◆ **Task item**: Return the entries below word for word. No picture belongs in the copy.

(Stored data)
□ □ □ □ □
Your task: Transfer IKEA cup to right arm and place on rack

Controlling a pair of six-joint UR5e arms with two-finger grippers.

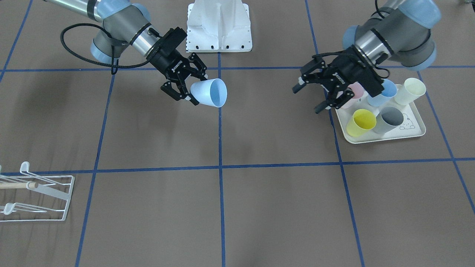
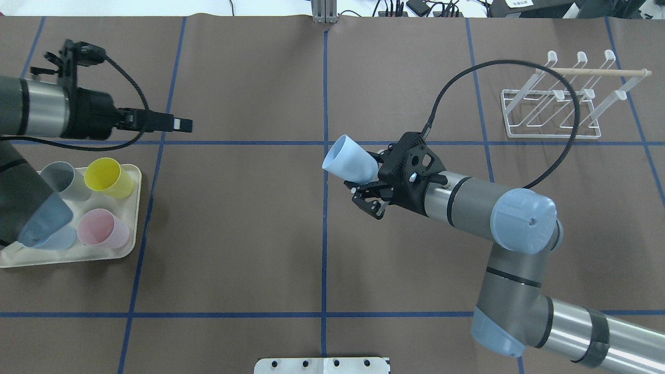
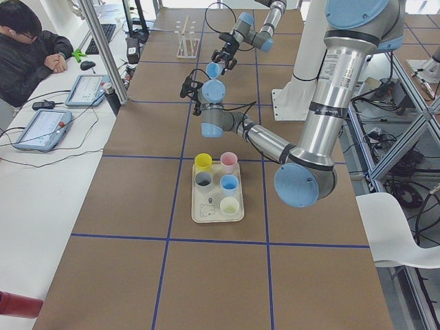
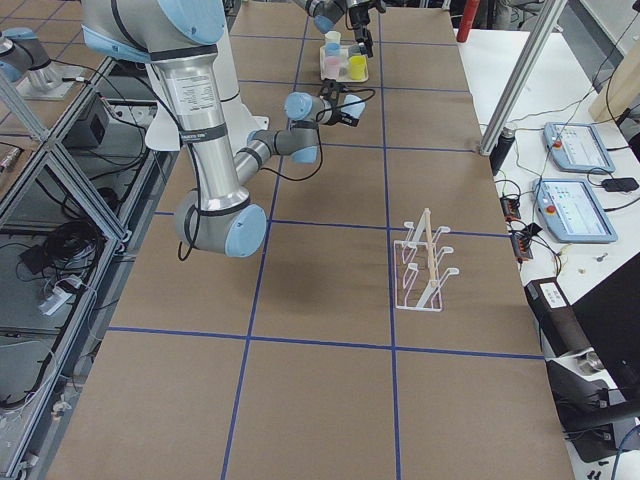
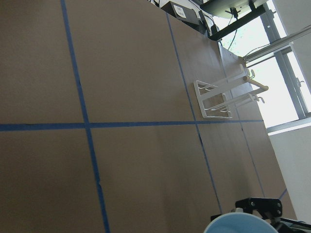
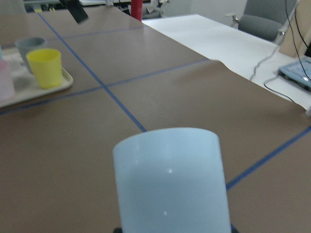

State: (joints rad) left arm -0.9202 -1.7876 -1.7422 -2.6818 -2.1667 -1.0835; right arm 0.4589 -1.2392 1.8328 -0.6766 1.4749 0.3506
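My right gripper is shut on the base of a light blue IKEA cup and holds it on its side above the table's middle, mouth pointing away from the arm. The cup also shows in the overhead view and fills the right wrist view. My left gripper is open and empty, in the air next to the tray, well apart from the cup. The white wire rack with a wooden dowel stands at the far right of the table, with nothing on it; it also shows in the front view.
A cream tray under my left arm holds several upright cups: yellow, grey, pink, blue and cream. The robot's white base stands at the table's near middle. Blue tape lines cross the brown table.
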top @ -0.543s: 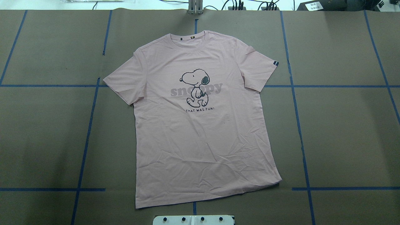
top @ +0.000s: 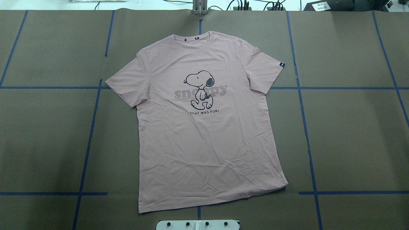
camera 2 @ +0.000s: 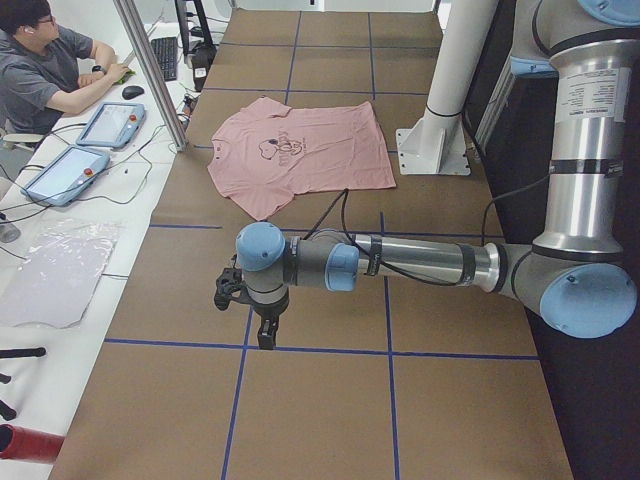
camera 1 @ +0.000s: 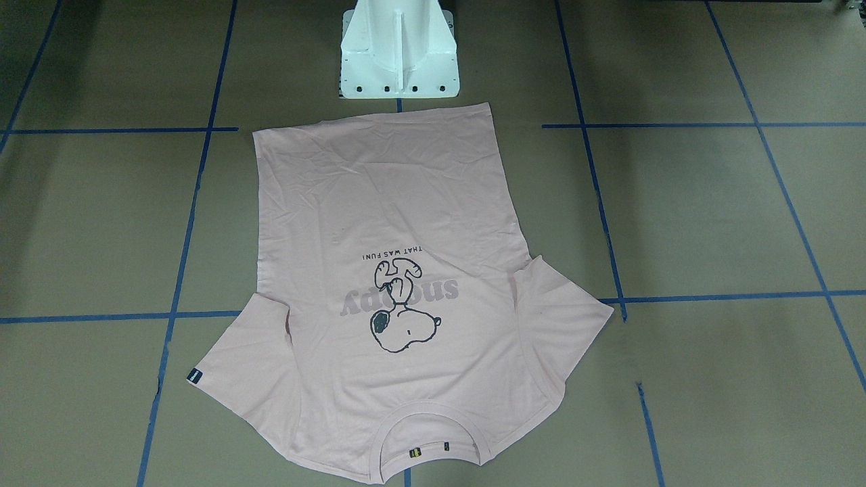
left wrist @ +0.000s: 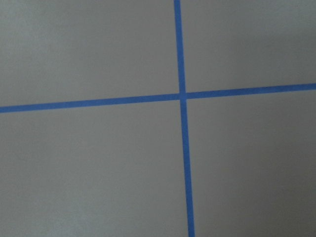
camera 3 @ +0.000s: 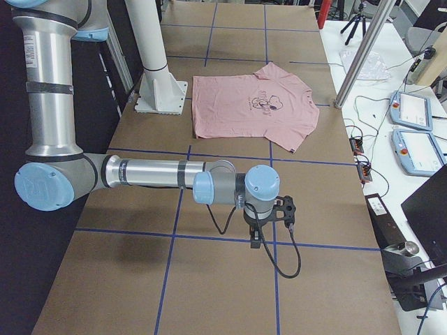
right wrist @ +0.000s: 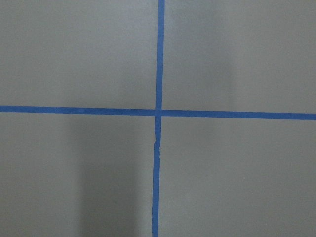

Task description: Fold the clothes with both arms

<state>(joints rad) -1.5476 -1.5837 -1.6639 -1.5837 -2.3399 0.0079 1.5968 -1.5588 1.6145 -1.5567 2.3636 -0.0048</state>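
Nothing is changed from half a second back, tbh: left end effector (camera 2: 266, 338) and right end effector (camera 3: 257, 241) are parked over the counter (camera 2: 330, 400), no cloth held, openness can't be told. Further out the T-shirt (camera 2: 300, 150) is spread flat, print up, untouched, so folding isn't started

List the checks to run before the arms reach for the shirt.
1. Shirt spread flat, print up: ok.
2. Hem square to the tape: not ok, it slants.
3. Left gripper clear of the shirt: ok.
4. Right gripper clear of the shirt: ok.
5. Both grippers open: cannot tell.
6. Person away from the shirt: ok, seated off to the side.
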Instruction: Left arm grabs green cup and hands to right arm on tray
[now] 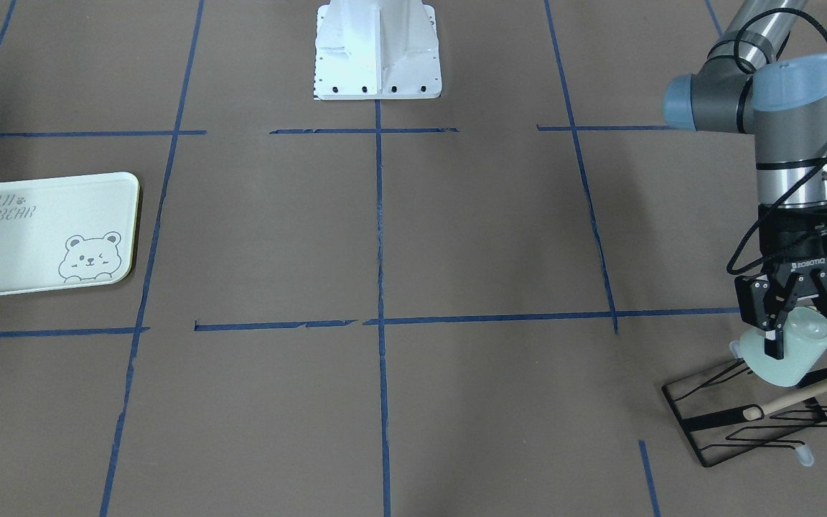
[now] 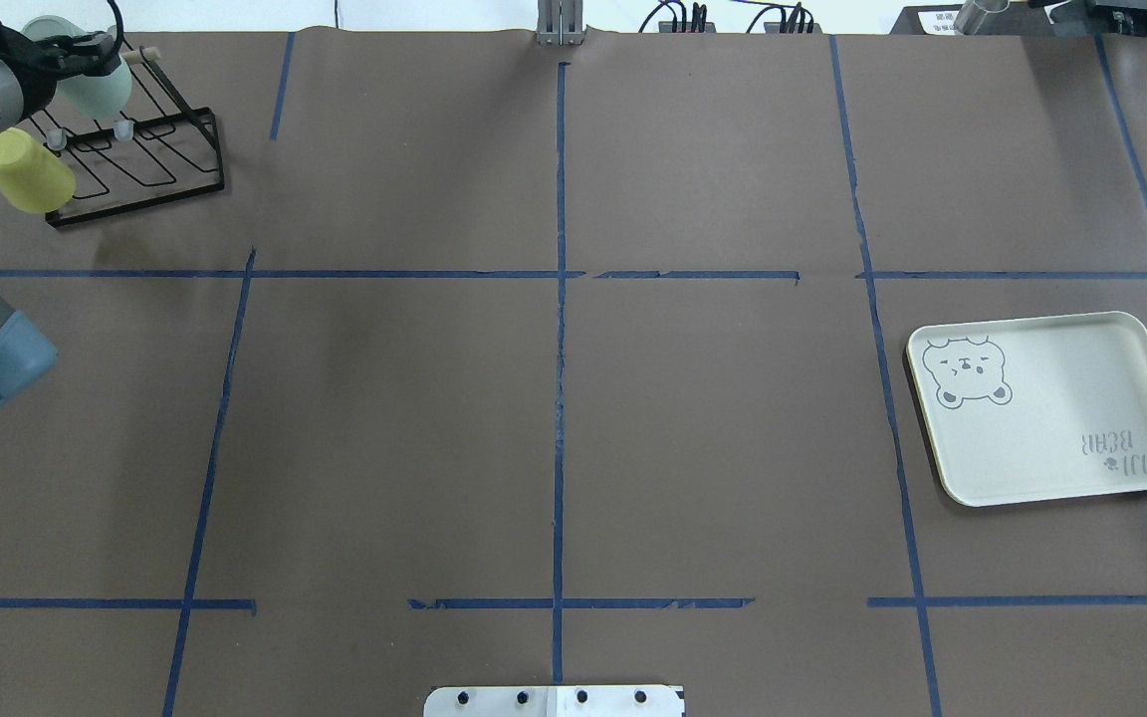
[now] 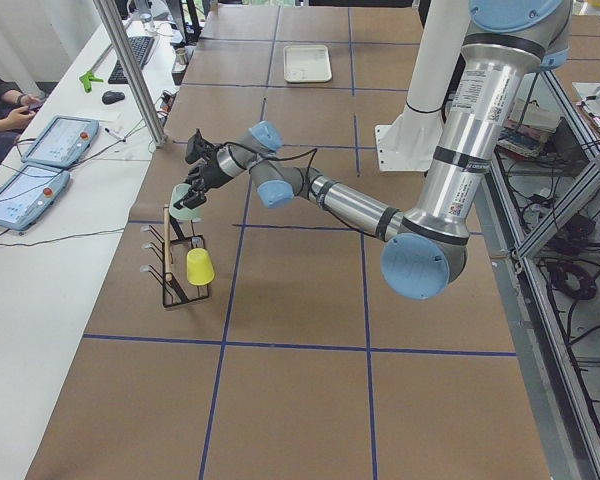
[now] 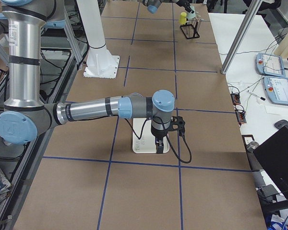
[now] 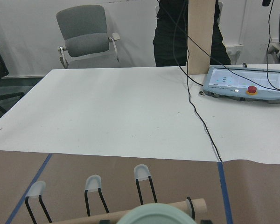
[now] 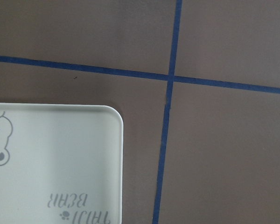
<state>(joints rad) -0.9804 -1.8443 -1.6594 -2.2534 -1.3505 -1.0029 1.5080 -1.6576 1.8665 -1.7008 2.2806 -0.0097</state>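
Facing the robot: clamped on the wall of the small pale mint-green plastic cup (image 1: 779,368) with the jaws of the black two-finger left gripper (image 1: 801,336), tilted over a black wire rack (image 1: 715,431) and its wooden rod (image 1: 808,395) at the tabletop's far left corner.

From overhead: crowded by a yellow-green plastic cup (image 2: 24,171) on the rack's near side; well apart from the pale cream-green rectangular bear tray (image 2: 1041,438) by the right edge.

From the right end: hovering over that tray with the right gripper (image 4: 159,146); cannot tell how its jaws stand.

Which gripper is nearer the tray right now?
Right. The right gripper hangs above the tray, by its corner; the left gripper is far off at the rack, closed on the green cup.
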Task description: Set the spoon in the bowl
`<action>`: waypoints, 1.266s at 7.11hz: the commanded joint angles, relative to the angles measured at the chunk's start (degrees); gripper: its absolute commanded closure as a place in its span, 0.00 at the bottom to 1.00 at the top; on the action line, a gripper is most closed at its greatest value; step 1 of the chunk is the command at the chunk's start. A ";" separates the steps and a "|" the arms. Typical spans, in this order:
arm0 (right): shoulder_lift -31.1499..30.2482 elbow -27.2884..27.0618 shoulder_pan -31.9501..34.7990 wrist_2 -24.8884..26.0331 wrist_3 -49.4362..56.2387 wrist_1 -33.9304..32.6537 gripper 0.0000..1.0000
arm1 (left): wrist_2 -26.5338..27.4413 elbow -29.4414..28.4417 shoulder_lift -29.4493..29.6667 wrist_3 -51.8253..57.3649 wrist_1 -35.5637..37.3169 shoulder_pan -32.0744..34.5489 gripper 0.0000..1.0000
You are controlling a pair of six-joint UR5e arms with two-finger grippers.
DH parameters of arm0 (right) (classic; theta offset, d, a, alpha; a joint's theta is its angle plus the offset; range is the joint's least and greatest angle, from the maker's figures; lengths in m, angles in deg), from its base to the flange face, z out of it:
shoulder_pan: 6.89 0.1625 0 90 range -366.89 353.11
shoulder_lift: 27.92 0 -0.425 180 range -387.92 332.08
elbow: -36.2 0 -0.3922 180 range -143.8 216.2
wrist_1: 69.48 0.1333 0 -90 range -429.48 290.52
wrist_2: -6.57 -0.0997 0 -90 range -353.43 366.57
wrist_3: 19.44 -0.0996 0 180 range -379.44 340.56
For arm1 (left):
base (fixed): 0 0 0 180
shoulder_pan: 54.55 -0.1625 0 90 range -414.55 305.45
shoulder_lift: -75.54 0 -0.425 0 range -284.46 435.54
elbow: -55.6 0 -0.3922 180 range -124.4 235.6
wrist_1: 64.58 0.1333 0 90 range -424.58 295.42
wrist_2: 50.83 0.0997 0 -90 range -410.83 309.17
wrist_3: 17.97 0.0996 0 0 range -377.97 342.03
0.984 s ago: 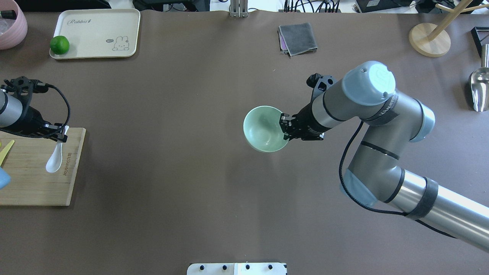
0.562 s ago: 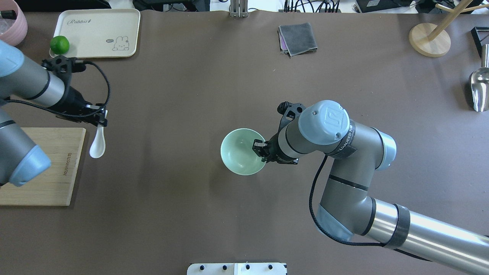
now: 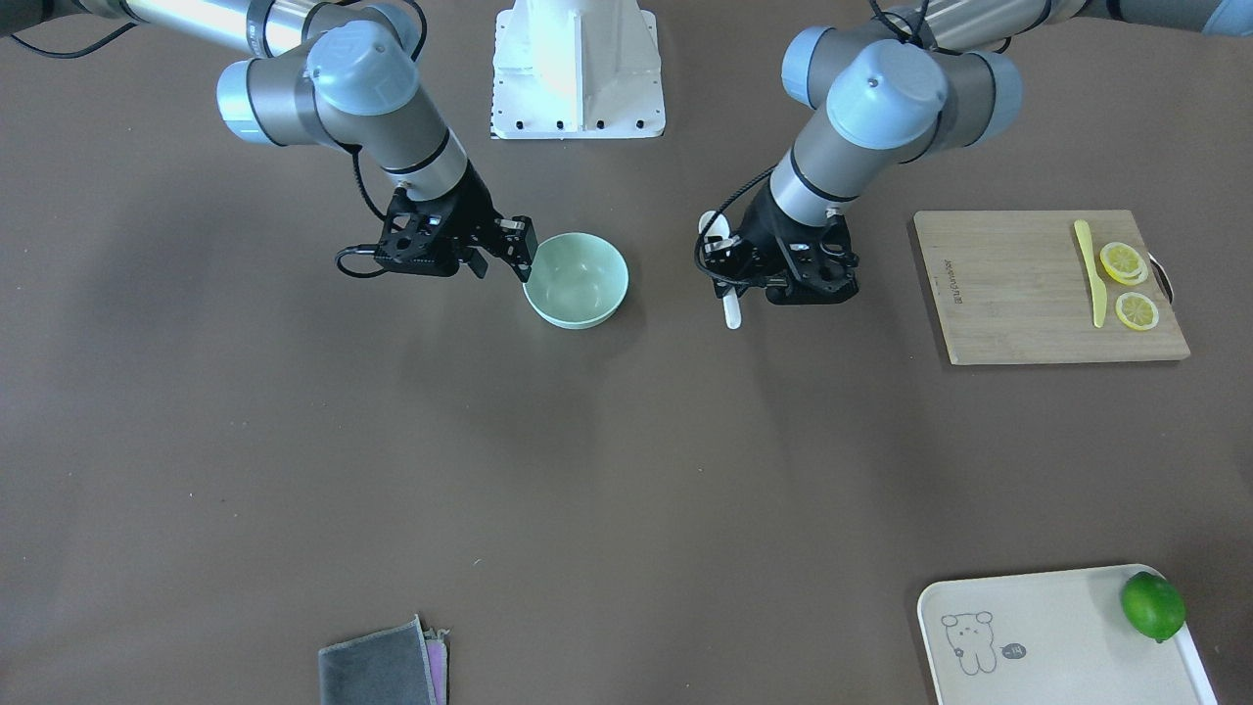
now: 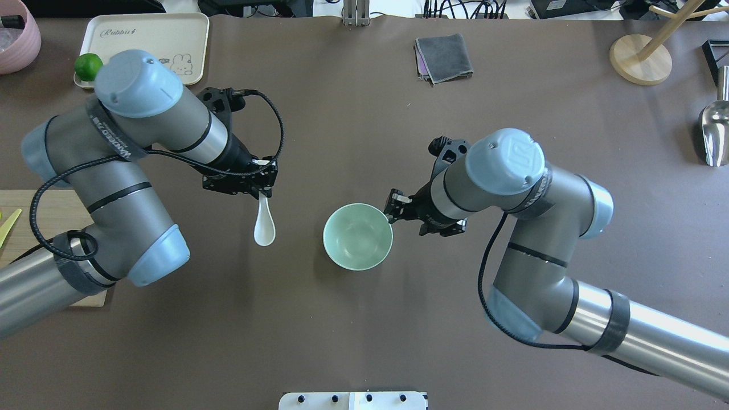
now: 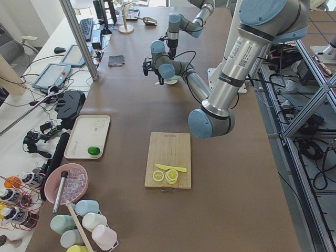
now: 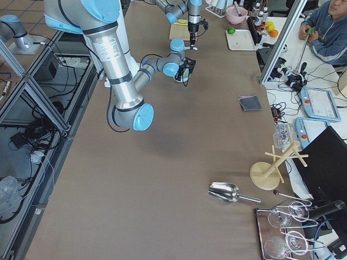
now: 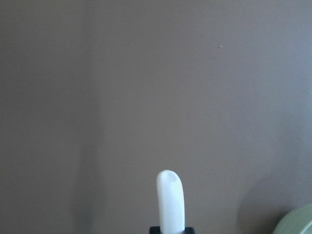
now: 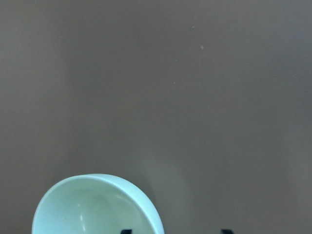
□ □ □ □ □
◆ **Result of the exercise**:
Your task: Transfer IKEA cup to right arm and place on rack

Controlling a pair of six-joint UR5e arms with two-finger grippers.


State: (joints rad) left arm -0.9202 -1.7876 -1.7422 -2.6818 -2.1667 -1.0835; right arm 0.4589 -1.2392 1.8328 -0.6766 1.4749 0.3506
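My right gripper is shut on the base of a light blue IKEA cup and holds it on its side above the table's middle, mouth pointing away from the arm. The cup also shows in the overhead view and fills the right wrist view. My left gripper is open and empty, in the air next to the tray, well apart from the cup. The white wire rack with a wooden dowel stands at the far right of the table, with nothing on it; it also shows in the front view.
A cream tray under my left arm holds several upright cups: yellow, grey, pink, blue and cream. The robot's white base stands at the table's near middle. Blue tape lines cross the brown table.
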top @ -0.543s: 
top @ +0.000s: 
camera 2 @ +0.000s: 
camera 1 @ +0.000s: 
left wrist @ +0.000s: 
camera 3 @ +0.000s: 
right wrist @ +0.000s: 

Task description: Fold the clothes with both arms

<state>(joints rad) -1.5476 -1.5837 -1.6639 -1.5837 -2.3399 0.0079 1.5968 -1.5588 1.6145 -1.5567 2.3636 -0.0048</state>
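Nothing is changed from half a second back, tbh: left end effector (camera 2: 266, 338) and right end effector (camera 3: 257, 241) are parked over the counter (camera 2: 330, 400), no cloth held, openness can't be told. Further out the T-shirt (camera 2: 300, 150) is spread flat, print up, untouched, so folding isn't started

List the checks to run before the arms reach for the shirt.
1. Shirt spread flat, print up: ok.
2. Hem square to the tape: not ok, it slants.
3. Left gripper clear of the shirt: ok.
4. Right gripper clear of the shirt: ok.
5. Both grippers open: cannot tell.
6. Person away from the shirt: ok, seated off to the side.
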Instruction: Left arm grabs green cup and hands to right arm on tray
[now] 
[now] 
[now] 
[now] 
[now] 
[now] 
<state>(joints rad) -0.9804 -1.8443 -1.6594 -2.2534 -1.3505 -1.0029 1.5080 -1.6576 1.8665 -1.7008 2.2806 -0.0097</state>
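Facing the robot: clamped on the wall of the small pale mint-green plastic cup (image 1: 779,368) with the jaws of the black two-finger left gripper (image 1: 801,336), tilted over a black wire rack (image 1: 715,431) and its wooden rod (image 1: 808,395) at the tabletop's far left corner.

From overhead: crowded by a yellow-green plastic cup (image 2: 24,171) on the rack's near side; well apart from the pale cream-green rectangular bear tray (image 2: 1041,438) by the right edge.

From the right end: hovering over that tray with the right gripper (image 4: 159,146); cannot tell how its jaws stand.

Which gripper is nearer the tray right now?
Right. The right gripper hangs above the tray, by its corner; the left gripper is far off at the rack, closed on the green cup.
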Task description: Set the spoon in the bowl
`<action>`: waypoints, 1.266s at 7.11hz: the commanded joint angles, relative to the angles measured at the chunk's start (degrees); gripper: its absolute commanded closure as a place in its span, 0.00 at the bottom to 1.00 at the top; on the action line, a gripper is most closed at its greatest value; step 1 of the chunk is the command at the chunk's start. A ";" separates the steps and a "|" the arms. Typical spans, in this order:
arm0 (right): shoulder_lift -31.1499..30.2482 elbow -27.2884..27.0618 shoulder_pan -31.9501..34.7990 wrist_2 -24.8884..26.0331 wrist_3 -49.4362..56.2387 wrist_1 -33.9304..32.6537 gripper 0.0000..1.0000
arm1 (left): wrist_2 -26.5338..27.4413 elbow -29.4414..28.4417 shoulder_lift -29.4493..29.6667 wrist_3 -51.8253..57.3649 wrist_1 -35.5637..37.3169 shoulder_pan -32.0744..34.5489 gripper 0.0000..1.0000
You are controlling a pair of six-joint UR5e arms with two-finger grippers.
DH parameters of arm0 (right) (classic; theta offset, d, a, alpha; a joint's theta is its angle plus the offset; range is the joint's least and greatest angle, from the maker's figures; lengths in m, angles in deg), from its base to the flange face, z out of it:
shoulder_pan: 6.89 0.1625 0 90 range -366.89 353.11
shoulder_lift: 27.92 0 -0.425 180 range -387.92 332.08
elbow: -36.2 0 -0.3922 180 range -143.8 216.2
wrist_1: 69.48 0.1333 0 -90 range -429.48 290.52
wrist_2: -6.57 -0.0997 0 -90 range -353.43 366.57
wrist_3: 19.44 -0.0996 0 180 range -379.44 340.56
For arm1 (left):
base (fixed): 0 0 0 180
shoulder_pan: 54.55 -0.1625 0 90 range -414.55 305.45
shoulder_lift: -75.54 0 -0.425 0 range -284.46 435.54
elbow: -55.6 0 -0.3922 180 range -124.4 235.6
wrist_1: 64.58 0.1333 0 90 range -424.58 295.42
wrist_2: 50.83 0.0997 0 -90 range -410.83 309.17
wrist_3: 17.97 0.0996 0 0 range -377.97 342.03
0.984 s ago: 
0.562 s ago: 
now: 
now: 
now: 
now: 
now: 
now: 

The answer, as written, is complete.